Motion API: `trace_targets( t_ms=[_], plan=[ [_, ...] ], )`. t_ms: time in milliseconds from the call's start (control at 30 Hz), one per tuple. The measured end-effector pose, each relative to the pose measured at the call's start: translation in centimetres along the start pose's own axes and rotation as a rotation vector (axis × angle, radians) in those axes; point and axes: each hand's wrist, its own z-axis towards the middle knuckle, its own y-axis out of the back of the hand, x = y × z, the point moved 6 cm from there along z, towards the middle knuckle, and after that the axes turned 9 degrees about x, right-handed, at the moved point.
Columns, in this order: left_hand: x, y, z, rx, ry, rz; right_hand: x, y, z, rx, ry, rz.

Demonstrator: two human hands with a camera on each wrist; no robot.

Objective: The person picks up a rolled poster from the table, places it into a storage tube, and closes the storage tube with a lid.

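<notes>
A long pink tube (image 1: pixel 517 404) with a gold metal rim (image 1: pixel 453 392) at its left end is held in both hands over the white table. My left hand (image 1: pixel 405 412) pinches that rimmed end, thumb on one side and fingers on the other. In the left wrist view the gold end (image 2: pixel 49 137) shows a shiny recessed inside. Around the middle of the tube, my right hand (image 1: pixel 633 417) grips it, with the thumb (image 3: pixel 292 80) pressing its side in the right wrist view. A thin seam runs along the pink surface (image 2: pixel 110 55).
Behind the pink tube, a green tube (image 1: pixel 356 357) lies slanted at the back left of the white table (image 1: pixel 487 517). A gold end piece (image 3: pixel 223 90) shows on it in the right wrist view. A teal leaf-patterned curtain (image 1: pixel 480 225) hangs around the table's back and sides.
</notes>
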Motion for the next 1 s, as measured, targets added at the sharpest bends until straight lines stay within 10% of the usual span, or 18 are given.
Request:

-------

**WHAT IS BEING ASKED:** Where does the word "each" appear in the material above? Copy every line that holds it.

**EXERCISE SOLUTION:**
Motion API: `trace_targets( t_ms=[_], plan=[ [_, ...] ], )`. t_ms: time in milliseconds from the call's start (control at 30 Hz), one per tuple. The measured end-effector pose, each relative to the pose measured at the call's start: translation in centimetres along the start pose's own axes and rotation as a rotation vector (axis × angle, radians) in those axes; point and axes: each hand's wrist, its own z-axis towards the middle knuckle, its own y-axis out of the back of the hand, x = y × z, the point moved 6 cm from there along z, towards the middle knuckle, and after that the axes turned 9 degrees about x, right-handed, at the moved point.
Demonstrator: two human hands with a camera on each wrist; no robot.

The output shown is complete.